Comme Michel Onfray, je dirais qu’« il n’y a que deux côtés de la barricade, et je ne crains pas de dire que j’ai choisi le camp du peuple contre le camp de ceux qui l’étranglent.» L’histoire se répète, mais il serait naïf de penser que les événements naissent croissent et produisent les mêmes résultats. Certains mensonges peuvent durer des jours, d’autres des mois, les plus longs peuvent traverser des générations, le peuple finira toujours par s’en rendre compte. Dans l’histoire politique récente de ce pays, nous avons impuissamment assisté à la liquidation d’hommes politiques sur l’autel du complot et de la conspiration.

Ce genre de pratique commence à devenir une norme. Un Etat qui se croit tout puissant au sens orwellien se borne à éliminer par la peur et l’intimidation les opposants.
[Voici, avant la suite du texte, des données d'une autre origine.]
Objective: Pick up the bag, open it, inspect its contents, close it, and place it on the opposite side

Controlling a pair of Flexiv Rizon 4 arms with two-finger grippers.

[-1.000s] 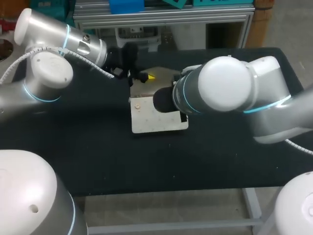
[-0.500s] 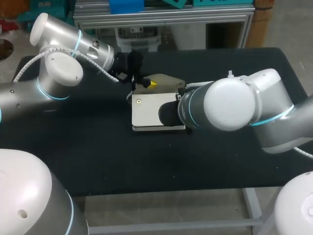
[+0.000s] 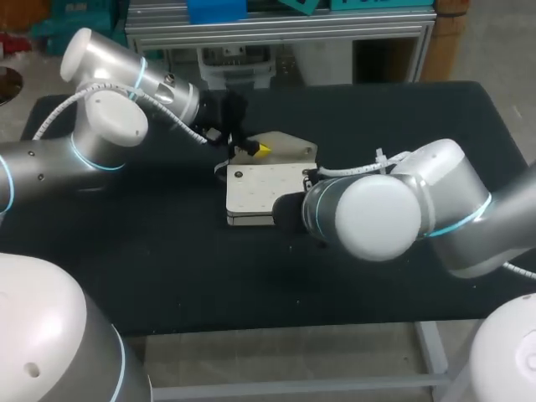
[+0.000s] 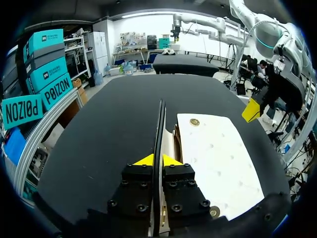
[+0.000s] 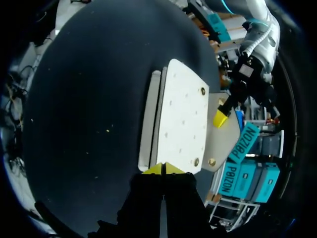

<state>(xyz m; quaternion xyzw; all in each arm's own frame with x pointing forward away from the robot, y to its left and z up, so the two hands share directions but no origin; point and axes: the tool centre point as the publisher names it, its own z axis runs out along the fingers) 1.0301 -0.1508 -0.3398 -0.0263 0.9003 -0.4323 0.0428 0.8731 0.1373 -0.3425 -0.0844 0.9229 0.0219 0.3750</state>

Des citoyens qui ne demandent qu’à manifester leur différence d’opinion sont injustement arrêtés. Même la classe la plus éclairée n’ose plus prendre la parole, une entreprise de désinformation, entretenue par un certain média qui déroule la propagande. Un Etat qui ne recule devant rien pour sacrifier ses adversaires politiques. Il surveille les pensées et les actes, un big brother des temps modernes. Faisant fi de l’indignation généralisée, l’Etat entretient, sans le savoir, les germes de sa destruction.

Au commencement de toute insurrection se trouve une revendication républicaine et une abolition monarchique. Il ne faut jamais sous-estimer la colère du petit peuple. Dans un pays ou la loi ne protège plus les citoyens, la frustration aiguise l’esprit de révolte. Un Etat qui appauvrit sa population, en plus la prive de sa liberté, court à sa perte. Ce sont les symptômes de la décadence. Les signes précurseurs d’un système qui cesse de grandir et qui va tout droit vers l’effondrement.